* [Problem to work on]
What number of lines in the listing contain "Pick"? Answer with that number only.

* [The input]
◇ ◇ ◇

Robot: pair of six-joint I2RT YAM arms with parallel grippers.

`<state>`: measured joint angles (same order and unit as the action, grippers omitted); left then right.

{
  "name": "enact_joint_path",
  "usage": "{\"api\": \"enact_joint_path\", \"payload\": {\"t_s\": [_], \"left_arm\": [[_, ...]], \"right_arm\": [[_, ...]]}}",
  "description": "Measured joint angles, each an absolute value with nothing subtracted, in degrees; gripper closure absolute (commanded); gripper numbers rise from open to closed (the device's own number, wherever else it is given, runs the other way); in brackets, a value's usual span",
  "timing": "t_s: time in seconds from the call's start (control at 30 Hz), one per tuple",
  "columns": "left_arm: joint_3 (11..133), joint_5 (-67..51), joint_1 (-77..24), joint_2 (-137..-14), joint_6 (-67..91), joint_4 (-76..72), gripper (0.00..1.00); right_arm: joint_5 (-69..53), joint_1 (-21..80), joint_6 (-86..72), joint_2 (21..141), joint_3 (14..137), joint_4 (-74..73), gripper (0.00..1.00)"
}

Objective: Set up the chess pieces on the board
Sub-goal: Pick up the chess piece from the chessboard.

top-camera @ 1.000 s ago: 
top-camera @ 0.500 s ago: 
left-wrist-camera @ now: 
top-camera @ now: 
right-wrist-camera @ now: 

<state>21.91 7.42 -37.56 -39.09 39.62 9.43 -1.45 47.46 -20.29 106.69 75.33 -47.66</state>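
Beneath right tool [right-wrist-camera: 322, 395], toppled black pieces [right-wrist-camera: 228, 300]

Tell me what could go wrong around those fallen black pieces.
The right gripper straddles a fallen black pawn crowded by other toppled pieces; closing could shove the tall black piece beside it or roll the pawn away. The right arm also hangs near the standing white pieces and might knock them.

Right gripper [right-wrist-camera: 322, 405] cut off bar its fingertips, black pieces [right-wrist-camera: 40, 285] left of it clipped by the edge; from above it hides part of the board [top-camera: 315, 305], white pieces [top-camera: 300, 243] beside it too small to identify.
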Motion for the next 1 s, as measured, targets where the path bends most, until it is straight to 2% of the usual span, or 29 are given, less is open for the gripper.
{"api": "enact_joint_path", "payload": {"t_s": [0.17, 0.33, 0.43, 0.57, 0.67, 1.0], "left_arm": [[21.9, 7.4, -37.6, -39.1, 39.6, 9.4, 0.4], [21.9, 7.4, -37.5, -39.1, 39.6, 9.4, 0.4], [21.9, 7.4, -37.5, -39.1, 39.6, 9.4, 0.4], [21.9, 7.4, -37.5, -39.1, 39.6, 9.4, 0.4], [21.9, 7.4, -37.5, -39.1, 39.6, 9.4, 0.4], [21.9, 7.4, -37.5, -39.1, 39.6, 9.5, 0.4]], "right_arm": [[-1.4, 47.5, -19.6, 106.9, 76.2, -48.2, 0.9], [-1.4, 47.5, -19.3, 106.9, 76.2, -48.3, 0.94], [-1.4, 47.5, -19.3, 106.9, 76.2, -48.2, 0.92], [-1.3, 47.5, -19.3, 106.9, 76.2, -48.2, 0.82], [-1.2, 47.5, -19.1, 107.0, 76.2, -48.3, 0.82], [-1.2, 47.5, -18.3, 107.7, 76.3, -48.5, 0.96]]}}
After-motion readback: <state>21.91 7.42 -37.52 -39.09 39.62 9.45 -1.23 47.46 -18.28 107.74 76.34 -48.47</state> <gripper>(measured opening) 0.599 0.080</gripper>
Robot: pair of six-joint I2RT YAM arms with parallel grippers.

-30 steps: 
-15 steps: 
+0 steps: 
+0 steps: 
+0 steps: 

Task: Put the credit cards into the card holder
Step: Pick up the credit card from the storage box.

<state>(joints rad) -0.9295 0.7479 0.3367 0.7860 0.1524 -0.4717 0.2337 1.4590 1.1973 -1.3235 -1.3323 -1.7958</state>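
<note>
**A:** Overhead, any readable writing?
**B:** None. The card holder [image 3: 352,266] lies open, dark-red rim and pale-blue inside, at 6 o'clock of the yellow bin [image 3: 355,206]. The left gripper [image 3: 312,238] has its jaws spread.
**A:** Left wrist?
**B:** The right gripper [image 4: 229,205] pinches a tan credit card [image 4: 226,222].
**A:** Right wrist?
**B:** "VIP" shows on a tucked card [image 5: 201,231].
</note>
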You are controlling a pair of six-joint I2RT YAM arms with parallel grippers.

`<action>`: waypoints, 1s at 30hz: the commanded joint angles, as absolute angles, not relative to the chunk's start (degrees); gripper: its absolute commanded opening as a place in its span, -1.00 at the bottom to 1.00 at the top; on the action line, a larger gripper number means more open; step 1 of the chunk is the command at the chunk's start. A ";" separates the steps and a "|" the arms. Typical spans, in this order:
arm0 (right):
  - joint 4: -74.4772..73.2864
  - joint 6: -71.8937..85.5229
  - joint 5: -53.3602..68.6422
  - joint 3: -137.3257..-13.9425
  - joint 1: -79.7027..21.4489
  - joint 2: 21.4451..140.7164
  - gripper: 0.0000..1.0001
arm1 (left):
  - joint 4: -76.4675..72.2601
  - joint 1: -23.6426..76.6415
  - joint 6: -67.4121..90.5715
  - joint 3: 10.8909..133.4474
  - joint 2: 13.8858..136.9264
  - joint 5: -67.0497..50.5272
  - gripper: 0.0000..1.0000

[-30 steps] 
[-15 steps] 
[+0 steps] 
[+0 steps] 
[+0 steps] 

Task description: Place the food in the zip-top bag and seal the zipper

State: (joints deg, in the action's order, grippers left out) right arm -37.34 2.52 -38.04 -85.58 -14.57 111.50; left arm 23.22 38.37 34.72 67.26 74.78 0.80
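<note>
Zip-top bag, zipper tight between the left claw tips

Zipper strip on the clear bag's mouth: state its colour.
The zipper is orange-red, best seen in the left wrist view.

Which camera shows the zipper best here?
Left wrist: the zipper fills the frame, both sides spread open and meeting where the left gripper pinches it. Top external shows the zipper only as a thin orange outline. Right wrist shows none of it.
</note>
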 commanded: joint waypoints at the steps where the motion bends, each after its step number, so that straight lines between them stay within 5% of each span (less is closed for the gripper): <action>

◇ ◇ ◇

* [Output for this exercise]
2